Big Division: Breaking Down the Giants

Imagine you're the manager of a candy factory, and you need to pack 8,456 gummy bears into boxes that hold exactly 7 gummy bears each. How many full boxes can you make? This is where long division with 4-digit numbers becomes your mathematical superpower.

When we divide large numbers by single digits, we're essentially asking: "How many equal groups can we make?" The beauty of long division is that it breaks this giant problem into bite-sized pieces, working from left to right, one digit at a time.

The Long Division Dance

Let's solve our gummy bear problem: 8,456 ÷ 7. Think of this as a four-step dance that we repeat for each digit:

1,208
________
7 | 8,456
7 ↓
--
14
14
--
05
0
--
56
56
--
0

Step by step: 8÷7=1 remainder 1, bring down 4 to make 14, 14÷7=2, bring down 5, 5÷7=0 remainder 5, bring down 6 to make 56, 56÷7=8

The answer: 1,208 boxes with no gummy bears left over! Each step follows the same pattern: Divide, Multiply, Subtract, Bring Down.

🔑 Key Insight

Here's something amazing: when you divide 4,000 by 5, you get 800. But when you divide 4,001 by 5, you get 800 remainder 1. Just one extra unit can't make a whole new group, so it becomes a remainder. Division is really about making the largest possible equal groups.

When Numbers Don't Divide Evenly

Not every division problem ends perfectly. If we had 8,457 gummy bears instead, we'd get 1,208 full boxes with 1 gummy bear left over. That leftover piece is called the remainder, and it's smaller than our divisor (7). Think of remainders as the "not quite enough to make another group" pieces.

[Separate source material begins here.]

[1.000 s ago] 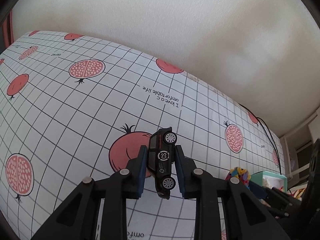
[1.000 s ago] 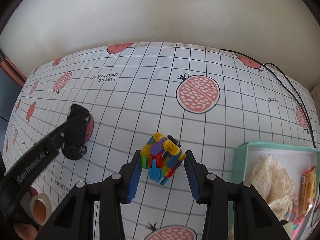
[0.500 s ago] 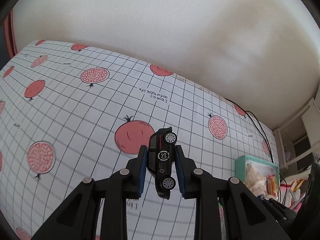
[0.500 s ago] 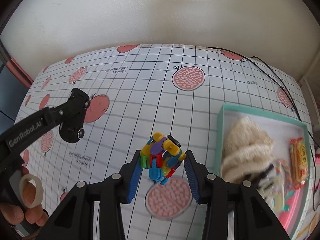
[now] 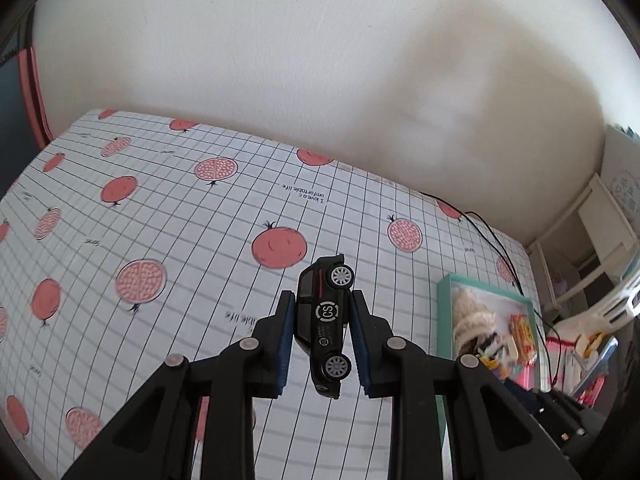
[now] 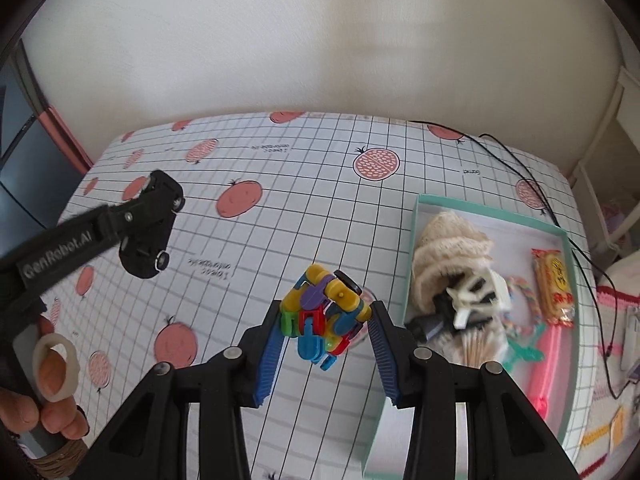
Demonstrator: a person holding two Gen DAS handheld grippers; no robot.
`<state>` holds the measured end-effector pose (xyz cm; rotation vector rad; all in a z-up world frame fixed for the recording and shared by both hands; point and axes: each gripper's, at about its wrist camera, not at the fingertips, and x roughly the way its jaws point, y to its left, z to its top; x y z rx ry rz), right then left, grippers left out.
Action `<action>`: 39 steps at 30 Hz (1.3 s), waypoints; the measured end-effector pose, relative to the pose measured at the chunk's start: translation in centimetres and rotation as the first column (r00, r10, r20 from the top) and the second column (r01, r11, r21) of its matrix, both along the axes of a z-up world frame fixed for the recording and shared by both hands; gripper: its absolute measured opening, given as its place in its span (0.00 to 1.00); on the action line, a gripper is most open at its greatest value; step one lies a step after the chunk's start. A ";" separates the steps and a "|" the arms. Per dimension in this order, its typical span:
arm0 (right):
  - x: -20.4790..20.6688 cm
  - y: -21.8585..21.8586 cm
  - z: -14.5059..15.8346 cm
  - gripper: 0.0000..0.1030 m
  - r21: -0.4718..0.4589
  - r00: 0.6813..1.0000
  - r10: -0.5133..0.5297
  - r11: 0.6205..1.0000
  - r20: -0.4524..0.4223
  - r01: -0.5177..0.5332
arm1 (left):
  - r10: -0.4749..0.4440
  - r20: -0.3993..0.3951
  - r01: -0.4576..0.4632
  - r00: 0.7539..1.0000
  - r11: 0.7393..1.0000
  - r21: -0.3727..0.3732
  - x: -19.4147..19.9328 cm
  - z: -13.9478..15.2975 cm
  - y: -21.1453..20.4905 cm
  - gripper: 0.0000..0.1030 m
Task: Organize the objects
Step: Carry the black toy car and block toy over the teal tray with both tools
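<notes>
both grippers are loaded and lifted clear of the tabletop (image 6: 320,184), so the step in hand reads as the carry: two toys picked up and on their way to the teal box (image 6: 492,210).

the left gripper (image 5: 322,332) has its fingers clamped on a black toy car (image 5: 324,324), held nose-down with its roof against one blue pad and its wheels facing the camera. in the right wrist view the same car (image 6: 154,226) hangs at about 9 o'clock, well apart from the box, with the person's hand (image 6: 44,384) on the handle at 8 o'clock.

the right gripper (image 6: 326,334) has its fingers closed on a multicoloured block toy (image 6: 322,316), a knot of yellow, purple, red and blue pieces; the left pad touches it, the right pad looks close but contact there is hard to confirm. the box sits at 3 o'clock of this gripper, just beside it, already holding a cream knitted piece (image 6: 448,252), a snack packet (image 6: 554,286), a black and white item and some pink and green bits.

the next move probably calls for swinging the right gripper toward 3 o'clock over the near rim, finding a bare patch among the contents, lowering, then parting the fingers. the left gripper has farther to travel and likely should wait its turn so the two do not crowd over the box.
</notes>
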<state>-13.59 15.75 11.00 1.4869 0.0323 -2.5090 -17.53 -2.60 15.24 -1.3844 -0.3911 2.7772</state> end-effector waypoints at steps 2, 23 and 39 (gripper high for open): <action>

The Four Steps of Long Division

  1. 1Divide: How many times does the divisor fit?
  2. 2Multiply: Calculate what you used up
  3. 3Subtract: Find what's left over
  4. 4Bring Down: Add the next digit to continue

Key Takeaway: Just like our candy factory manager needed to organize thousands of gummy bears into equal groups, long division helps us solve real-world problems involving large quantities. Whether you're calculating how many buses are needed for 2,847 students (each bus holds 9), or figuring out weekly allowances from yearly savings, you're using the same powerful four-step process to break big numbers into manageable, equal parts.

Sample questions

1. When dividing 4,520 by 4, what is the first step in the standard algorithm?
Determine how many times 4 goes into the thousands digit (4)
Determine how many times 4 goes into the ones digit (0)
Multiply 4 by 4,000
Add 4 and 5
Answer: Determine how many times 4 goes into the thousands digit (4) — Unlike addition or multiplication, long division starts with the largest place value (the left-most digit).
2. In the problem 3,015 ÷ 3, a student gets an answer of 15. What crucial mistake did they make?
They divided incorrectly
They forgot to put a placeholder zero in the hundreds and tens places of the quotient
They subtracted instead of divided
There is no mistake
Answer: They forgot to put a placeholder zero in the hundreds and tens places of the quotient — 3 goes into 3 one time. It goes into 0 zero times, and into 1 zero times. The correct quotient is 1,005.
3. Solve 5,621 ÷ 5. What is the quotient and remainder?
1,120 R 1
1,124
124 R 1
1,124 R 1
Answer: 1,124 R 1 — 5 goes into 5 once, 6 once (remainder 1), 12 twice (remainder 2), and 21 four times, leaving a remainder of 1.